Lol, the hub has such Chaplin feet/legs as well . We rides with a +30 front angle as well (but with +18 hind )

Your questions are a bit tricky since - as you already mention yourself (apples n oranges) - your leg anatomy deviate from the bell curve and as such I'd expect that it's useless to ask if n how an "out of norm" stance - which you deliberately chose for your "out of norm" legs - would affect a "normal" rider. Most of us would feel like taking a ballet lesson with those "extreme" angles, femur unfamiliar rotated, hip shifted, we'd fall completely out of balance since it is, if one has not that natural stance, completely against ones anatomy. But for you, it may be ok...


----------



## bob workman (Nov 12, 2015)

Perhaps a different tack on question 1.
Why do 'normal' riders use a 15+ angle on their leading foot?
What advantage do they gain from this rotation.


It seems that rotating highbacks can gain back some of the control lost to higher flex side to side so that may mitigate concerns in question 2.

Neni: thanks for that info, lends credence to my idea for initial starting point.
Has he rotated his highbacks?

Thanks again for all the feedback
Bob


----------



## neni (Dec 24, 2012)

bob workman said:


> Perhaps a different tack on question 1.
> Why do 'normal' riders use a 15+ angle on their leading foot?
> What advantage do they gain from this rotation.


Can't talk for others, but by chance, I do have +15 on the front (-6 hind). It's the lowest front ° I feel comfy with. Inspired by your question, I just checked the body mechanics, also by simulating a lower angle. With 15°, when I shift my weight over front edge as I'd do for a frontside carve, my knee is well aligned and positioned over the foot and I get max pressure on toes. 

If I reduce the angle, the knee gets turned inwards and when shifting the weight now to the front edge, I don't have a nice aligned distribution, knee is instable. 

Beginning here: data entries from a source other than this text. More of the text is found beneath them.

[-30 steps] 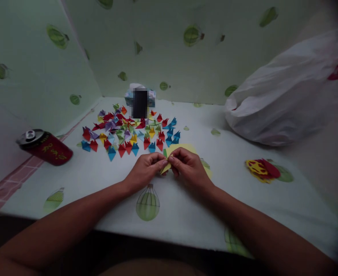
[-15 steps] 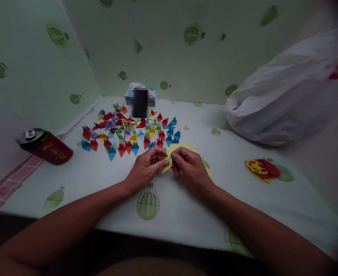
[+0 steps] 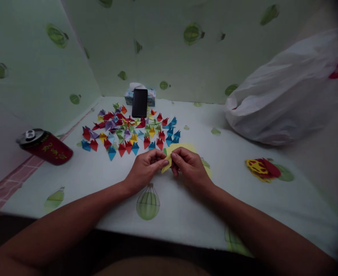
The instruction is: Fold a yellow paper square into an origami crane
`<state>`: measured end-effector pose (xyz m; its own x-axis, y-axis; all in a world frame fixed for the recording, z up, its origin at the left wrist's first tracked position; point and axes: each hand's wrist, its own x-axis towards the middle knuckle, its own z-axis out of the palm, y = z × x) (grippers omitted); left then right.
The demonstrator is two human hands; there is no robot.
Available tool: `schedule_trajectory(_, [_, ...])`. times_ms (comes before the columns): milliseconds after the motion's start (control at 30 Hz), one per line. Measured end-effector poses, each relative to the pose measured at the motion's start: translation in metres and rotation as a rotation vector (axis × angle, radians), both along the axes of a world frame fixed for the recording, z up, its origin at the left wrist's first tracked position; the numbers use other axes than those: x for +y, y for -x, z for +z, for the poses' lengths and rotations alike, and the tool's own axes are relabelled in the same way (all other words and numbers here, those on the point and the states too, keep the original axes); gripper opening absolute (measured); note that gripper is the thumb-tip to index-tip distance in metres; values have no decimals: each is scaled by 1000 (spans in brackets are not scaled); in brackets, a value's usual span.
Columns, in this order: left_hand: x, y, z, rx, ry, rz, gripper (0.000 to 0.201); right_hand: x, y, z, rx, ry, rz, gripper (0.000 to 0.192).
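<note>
Fingers of the left hand (image 3: 144,167) and right hand (image 3: 187,165) pinch a small yellow paper piece (image 3: 166,165) between them, just above the table (image 3: 105,180). It looks light, thin, easily creased; best gripped at its folded edges. Folded paper pieces (image 3: 128,132) lie beyond.

Paper-strewn table (image 3: 105,180), can (image 3: 44,146), bag (image 3: 283,96)

Pale green walls (image 3: 163,50) printed with balloons meet in a corner at eleven o'clock. The same cloth covers the table (image 3: 186,214). Light is dim.
</note>
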<state>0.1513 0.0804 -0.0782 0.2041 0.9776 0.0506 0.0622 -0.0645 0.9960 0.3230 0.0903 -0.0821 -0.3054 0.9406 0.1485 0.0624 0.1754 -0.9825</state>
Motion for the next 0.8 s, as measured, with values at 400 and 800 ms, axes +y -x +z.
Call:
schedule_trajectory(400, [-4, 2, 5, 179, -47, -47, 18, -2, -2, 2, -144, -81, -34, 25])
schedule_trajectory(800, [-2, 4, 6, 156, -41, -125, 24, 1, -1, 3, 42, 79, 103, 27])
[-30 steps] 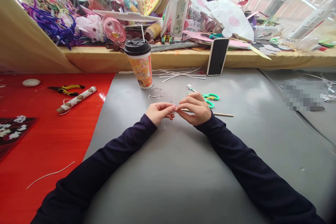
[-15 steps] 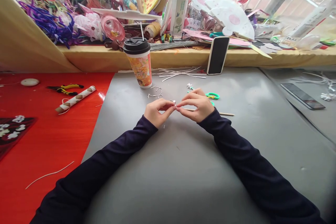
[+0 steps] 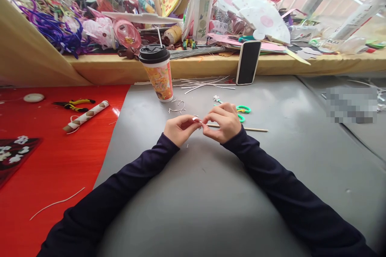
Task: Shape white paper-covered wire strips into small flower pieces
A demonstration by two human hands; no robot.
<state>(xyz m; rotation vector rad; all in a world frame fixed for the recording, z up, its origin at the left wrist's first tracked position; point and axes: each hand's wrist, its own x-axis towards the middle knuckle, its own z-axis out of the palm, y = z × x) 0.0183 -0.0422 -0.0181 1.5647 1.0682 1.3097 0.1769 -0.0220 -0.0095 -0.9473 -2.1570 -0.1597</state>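
Observation:
My left hand (image 3: 178, 128) and my right hand (image 3: 224, 121) meet fingertip to fingertip over the grey table (image 3: 211, 192). Both pinch one small white paper piece (image 3: 198, 121) between thumb and fingers; most of it is hidden by the fingers. A thin wooden stick (image 3: 253, 129) lies on the table just behind my right hand, and green-handled scissors (image 3: 243, 110) lie beyond that. Small curled white strips (image 3: 177, 107) lie ahead of my left hand.
A paper cup with a black lid (image 3: 157, 72) stands ahead on the left. A phone (image 3: 248, 62) leans on the cluttered ledge. White strips (image 3: 205, 83) lie near it. Pliers (image 3: 74, 104) and a paper roll (image 3: 86, 115) rest on the red mat (image 3: 54, 160).
Both hands stay together on the small white piece; the fingers have shifted slightly and the hands have drifted a little to the left.

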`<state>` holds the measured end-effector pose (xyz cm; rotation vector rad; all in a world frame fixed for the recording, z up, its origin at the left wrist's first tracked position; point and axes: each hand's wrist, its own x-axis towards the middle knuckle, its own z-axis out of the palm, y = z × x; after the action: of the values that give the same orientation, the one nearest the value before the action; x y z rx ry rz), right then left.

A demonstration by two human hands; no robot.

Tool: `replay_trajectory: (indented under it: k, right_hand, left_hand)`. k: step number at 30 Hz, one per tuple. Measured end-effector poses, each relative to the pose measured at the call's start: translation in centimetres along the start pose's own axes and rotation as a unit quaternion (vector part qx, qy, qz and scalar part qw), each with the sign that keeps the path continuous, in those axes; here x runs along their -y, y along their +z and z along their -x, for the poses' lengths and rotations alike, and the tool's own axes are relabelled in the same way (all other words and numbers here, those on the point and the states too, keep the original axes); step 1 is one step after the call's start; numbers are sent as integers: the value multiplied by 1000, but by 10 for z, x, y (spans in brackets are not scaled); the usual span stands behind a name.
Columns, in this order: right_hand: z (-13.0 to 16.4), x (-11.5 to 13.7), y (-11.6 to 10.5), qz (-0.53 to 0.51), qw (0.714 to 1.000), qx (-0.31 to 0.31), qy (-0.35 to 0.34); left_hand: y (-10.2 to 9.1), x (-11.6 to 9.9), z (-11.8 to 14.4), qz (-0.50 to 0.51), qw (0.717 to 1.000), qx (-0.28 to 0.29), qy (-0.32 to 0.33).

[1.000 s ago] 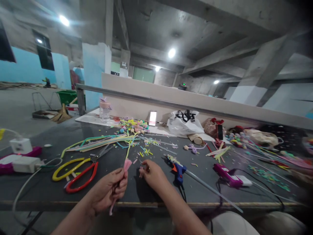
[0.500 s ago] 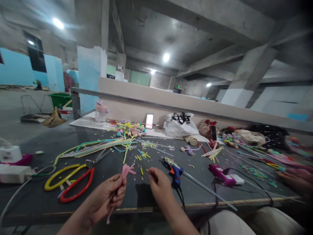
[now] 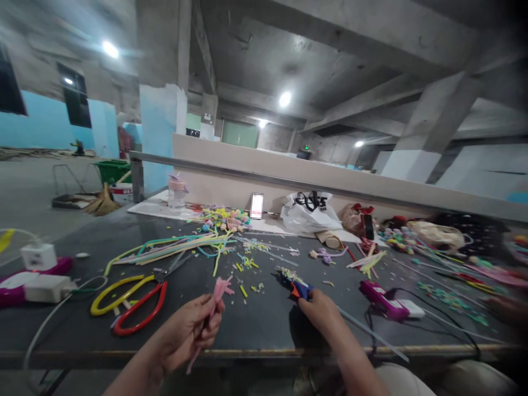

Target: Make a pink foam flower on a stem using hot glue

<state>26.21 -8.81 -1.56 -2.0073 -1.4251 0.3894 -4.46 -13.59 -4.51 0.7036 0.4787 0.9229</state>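
Note:
My left hand is closed around a small bunch of pink fuzzy strips that looks like pipe cleaners, their tips spreading above the fingers and a thin tail hanging below. My right hand has its fingers wrapped on the handle of a blue and orange hot glue gun, which lies on the dark table. A long clear glue stick runs out behind it, partly hidden by the hand. Scissors with yellow and red handles rest left of my left hand.
Pastel pipe cleaners and cut scraps are strewn across the table. Power strips with cables lie on both sides. A plastic cup, phone and white bag stand along the back. Another person's hand shows at far right.
My right hand has moved right, from beside the pink strips to the glue gun, and taken hold of its handle. My left hand keeps the pink strips. The view has shifted slightly left.

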Motion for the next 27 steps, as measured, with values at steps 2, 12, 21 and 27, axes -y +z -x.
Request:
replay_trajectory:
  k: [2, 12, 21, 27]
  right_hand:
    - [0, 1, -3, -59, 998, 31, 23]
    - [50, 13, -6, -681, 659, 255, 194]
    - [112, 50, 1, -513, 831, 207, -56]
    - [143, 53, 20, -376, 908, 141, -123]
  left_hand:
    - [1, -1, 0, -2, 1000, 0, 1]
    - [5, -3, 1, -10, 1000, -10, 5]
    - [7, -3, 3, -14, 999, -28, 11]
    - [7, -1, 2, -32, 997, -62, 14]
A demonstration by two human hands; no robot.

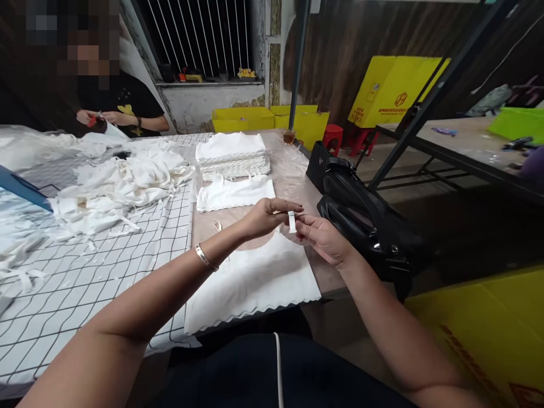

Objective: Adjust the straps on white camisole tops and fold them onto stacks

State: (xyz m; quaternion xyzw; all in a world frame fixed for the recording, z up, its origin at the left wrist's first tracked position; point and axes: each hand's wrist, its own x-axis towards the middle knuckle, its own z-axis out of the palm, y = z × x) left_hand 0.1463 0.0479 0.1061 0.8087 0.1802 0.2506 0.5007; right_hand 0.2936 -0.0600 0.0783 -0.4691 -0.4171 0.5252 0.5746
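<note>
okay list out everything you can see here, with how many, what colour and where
small strip: one, white, pinched between both hands
flat garment: one, white, on the table under the hands
folded stack: one, white, far end of the table
single garment: one, white, in front of the stack
loose heap: one, white, on the checked cloth
checked cloth: one, white with black lines, left of the table
bag: one, black, right table edge
stool: one, red, on the floor beyond
co-worker: one, black top, far left
bracelet: one, silver, left wrist
left hand: holds the strip's top
right hand: holds the strip from below
</note>
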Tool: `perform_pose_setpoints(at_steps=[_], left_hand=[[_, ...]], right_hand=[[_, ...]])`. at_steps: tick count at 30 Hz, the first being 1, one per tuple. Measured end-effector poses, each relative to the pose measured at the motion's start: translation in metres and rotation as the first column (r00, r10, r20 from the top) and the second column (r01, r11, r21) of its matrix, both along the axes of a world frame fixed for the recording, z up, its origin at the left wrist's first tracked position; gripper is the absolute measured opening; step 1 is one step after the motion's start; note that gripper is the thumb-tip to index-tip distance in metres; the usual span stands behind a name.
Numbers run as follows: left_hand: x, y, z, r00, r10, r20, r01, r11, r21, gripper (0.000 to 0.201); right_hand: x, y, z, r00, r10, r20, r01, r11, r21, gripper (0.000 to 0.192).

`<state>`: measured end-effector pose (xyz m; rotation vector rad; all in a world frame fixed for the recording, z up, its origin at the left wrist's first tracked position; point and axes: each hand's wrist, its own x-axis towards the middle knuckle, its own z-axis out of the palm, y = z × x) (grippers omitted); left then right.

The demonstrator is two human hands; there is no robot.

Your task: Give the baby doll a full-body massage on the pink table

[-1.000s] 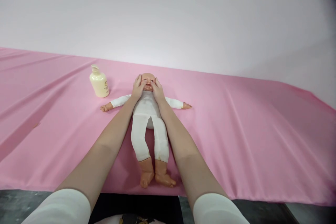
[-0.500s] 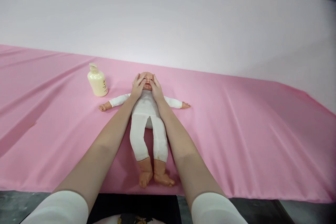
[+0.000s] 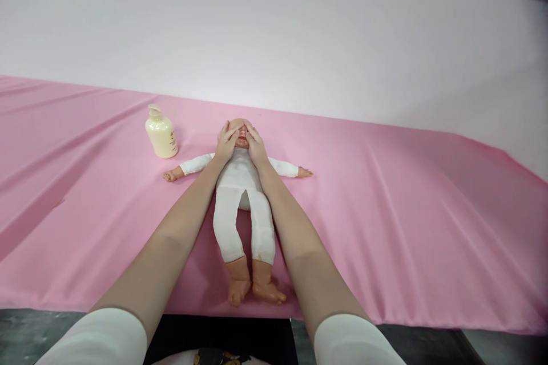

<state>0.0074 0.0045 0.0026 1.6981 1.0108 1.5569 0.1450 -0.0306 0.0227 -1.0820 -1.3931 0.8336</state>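
A baby doll [image 3: 240, 171] in a white cloth body lies on its back, feet toward me, arms spread out to both sides. On its face, my left hand [image 3: 225, 142] rests along the left cheek with the fingers stretched out. My right hand [image 3: 256, 145] lies the same way on the opposite cheek, also with extended fingers. Fingers from both hands nearly meet over the doll's eyes, which are covered. Nose, mouth and chin show between the hands. Left of the doll's head stands a pale yellow pump bottle [image 3: 161, 136], apart from my hands.
A pink cloth [image 3: 363, 228] with wrinkles covers the table, and its front edge hangs near my body. Behind it rises a plain white panel [image 3: 257, 34]. Dark floor shows below the table edge.
The fingers of both hands have moved inward across the doll's face, and its eyes are now covered. Doll and bottle stay in place; the view has shifted slightly.
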Motion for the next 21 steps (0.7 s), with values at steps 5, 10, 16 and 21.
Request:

OTOH, by using a steeper ° - without simultaneously changing the hind - hip hip gets forced into a different position and I loise balance and knee goes outwards, losing alignment completely. that's only my personal knee-leg-foot observation... and take it with pintch of salt as I've switched to duck stance just the other year (had steep +/+ fwd angles before, so I'm not the typical duck rider, and may still use un-proper technique; heavy on front foot)



bob workman;2473146
Neni: thanks for that info said:


> Yes, highbacks are rotated as good as possible.
> BTW: you did recognize the +? Angles are +/+. No duck.


----------



## chomps1211 (Mar 30, 2011)

bob workman said:


> Perhaps a different tack on question 1.
> Why do 'normal' riders use a 15+ angle on their leading foot?
> What advantage do they gain from this rotation?
> 
> Bob


Having your lead foot rotated forward provides some directionality to your stance. Most ppl naturally have their feet slightly splayed outward to varying degrees. (...yours being the "orange" to apples exception of course.). So an open, +/-° stance feels natural to most folks. If I'm not mistaken,.. Even ppl who ride with a +/+ alpine stance, generally have the front & back foot at different angles. I'm no expert,.. Not on snowboarding or bio-mechanics. But I assume having your feet with differing angles is more natural, more comfortable, and provides better balance than having them both at 0°/0°! :dunno:

Also,.. While it is important when riding to keep ones shoulders relatively parallel and in alignment with the board,..? This is also, to some extent, a matter of degrees as well as personal preference & style. Lots of ppl shredding the slopes with varying degrees of "textbook technique!" It is still possible to maintain good alignment with your hips, shoulders, & upper body while having some directionality to your stance. 

As an "Angry" man once said when as a brand NooB I asked a similar question,... "Skill & Personal Style>Robotic teaching techniques!"


----------



## ridinbend (Aug 2, 2012)

180 degrees


----------



## Mizu Kuma (Apr 13, 2014)

timmytard said:


> Go take a dump.
> 
> Now look down @ your feet.:hairy:
> 
> ...


Just incase you've crapped on ya shoes!!!!! :eyetwitch2:


----------



## chomps1211 (Mar 30, 2011)

ridinbend said:


> 180 degrees
> 
> View attachment 79218


:WTF:


----------



## Mizu Kuma (Apr 13, 2014)

ridinbend said:


> 180 degrees
> 
> View attachment 79218


I wanna see him traverse that shit!!!!!


----------



## bob workman (Nov 12, 2015)

Neni: OOps! Missed the + on the trailing foot.

The info you provided from your experiments is something I can understand and seems to make good sense. Based on these experimental results and Chomps1211's comments. I think I will try some dry land experimentation. 

Set binding angles at or near my natural stance then experiment observing Knee/foot alignment to find a comfortable angle that maximizes knee/leg/foot alignment. Will likely do most angle changes to rear foot.

Then rotating highbacks should maximize force transfer for heelside turns.

This should give me as optimized a setup as possible. No pain from distorted anatomy and as much board control as I am likely to get.

The rest will depend on how well this Old Dog can learn new tricks although I'll bet the Butt Plop and Face Plant will be instinctive.

Thanks all for the comments
Bob


----------